Presenting a snapshot of the impacts of the pandemic, the report is based on surveys of SME clients of four financial institutions and from the distribution network of one fast-moving consumer goods company. It shows almost three quarters of SMEs surveyed experienced decreased sales. Nearly two-thirds of the SMEs saw their sales drop by more than 25% on their pre-Covid monthly average.

“Overall, our research shows little difference between the impacts on businesses – whether they were owned by men, women, or jointly owned,” said IFC Country Manager for Sri Lanka and the Maldives Amena Arif. “But it was clear that women were less likely to access loans from formal banks to support their businesses and more likely to take a more traditional route, borrowing from family and friends. They were also much less likely to use digital business channels. This highlights potential areas for future work with financial institutions to tailor their support to meet the unique needs of female and male business owners.”

In response, the IFC-DFAT report offers recommendations, including increased access to working capital solutions and other loans for women-owned SMEs (WSMEs), better access to business-related training, and greater support to help small businesses shift to digital business channels.

“We hope the report’s recommendations will be a useful input into creating a more resilient Sri Lankan economy in which women-owned businesses make a greater contribution,” said Australian High Commissioner to Sri Lanka David Holly.

Beyond its focus on women, the report showed that eight out of 10 SMEs in Sri Lanka experienced difficulties meeting operating expenses and had some shortfall in debt repayment or ability to meet financial obligations due to Covid-19. Moreover, over three quarters of SMEs reported difficulties accessing their usual financial services.
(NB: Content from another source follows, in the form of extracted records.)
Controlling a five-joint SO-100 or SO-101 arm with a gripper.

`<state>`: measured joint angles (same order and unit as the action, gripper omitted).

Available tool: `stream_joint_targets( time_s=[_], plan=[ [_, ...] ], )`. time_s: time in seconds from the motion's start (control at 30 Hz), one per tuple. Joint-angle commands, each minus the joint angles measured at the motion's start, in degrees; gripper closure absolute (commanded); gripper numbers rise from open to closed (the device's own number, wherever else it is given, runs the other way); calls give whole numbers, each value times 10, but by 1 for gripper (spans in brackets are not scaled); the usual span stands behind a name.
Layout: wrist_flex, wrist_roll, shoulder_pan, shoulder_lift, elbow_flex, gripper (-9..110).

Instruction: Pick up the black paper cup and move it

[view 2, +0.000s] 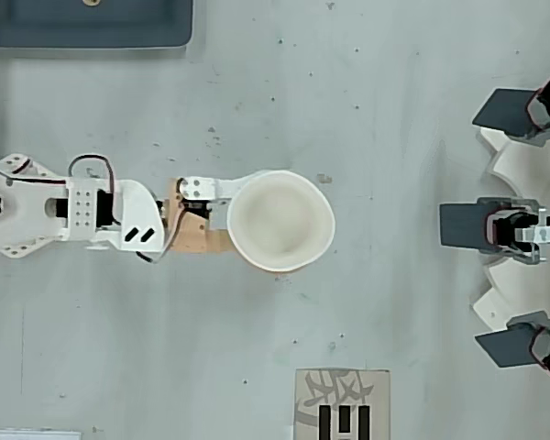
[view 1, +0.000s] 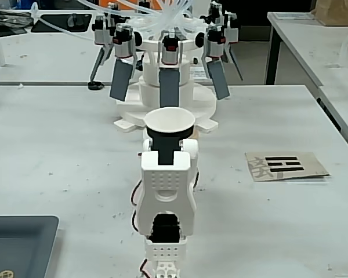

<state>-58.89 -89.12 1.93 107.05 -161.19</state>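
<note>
The black paper cup (view 1: 169,123) stands upright, its white inside and rolled rim facing up, at the end of my white arm (view 1: 165,191). In the overhead view the cup (view 2: 280,221) shows as a wide white circle that hides its black wall. My gripper (view 2: 247,220) reaches in from the left, and its jaws sit against the cup's wall under the rim. In the fixed view the gripper (view 1: 168,145) holds the black body just below the rim, and the cup looks raised off the table. The fingertips themselves are hidden.
A white machine (view 1: 168,81) with several dark grey paddles stands just beyond the cup; it fills the right edge (view 2: 509,225) from above. A paper card (view 1: 285,165) with black marks lies nearby. A dark tray (view 1: 17,243) sits at a table corner.
</note>
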Motion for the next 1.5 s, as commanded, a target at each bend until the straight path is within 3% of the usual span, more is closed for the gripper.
stream_joint_targets(
  time_s=[0.0, 0.67, 1.47],
  plan=[
    [13, -4, -10, -13, 81, 91],
    [92, -1, -16, -128, 287, 92],
    [140, 4, -5, -213, 409, 92]
  ],
)
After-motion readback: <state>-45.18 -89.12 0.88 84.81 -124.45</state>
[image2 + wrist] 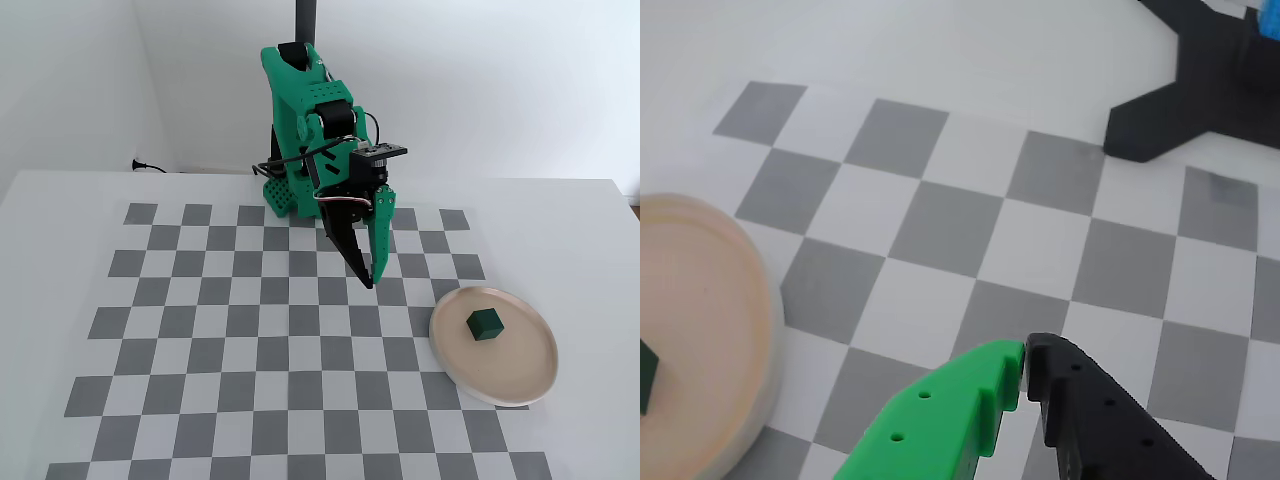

Companies in the manufacturing and construction sectors are the hardest hit, followed by the services sector. However, despite the challenges, almost three-quarters of the SMEs surveyed predicted they would continue to operate indefinitely.

The findings are based on a survey completed by 413 SMEs from across the country between 22 June and 22 July 2020. Around one million SMEs – 25% of which are women-owned – account for about 45% of total employment in Sri Lanka.

IFC, a member of the World Bank Group, is the largest global development institution focused on the private sector in emerging markets and works in more than 100 countries.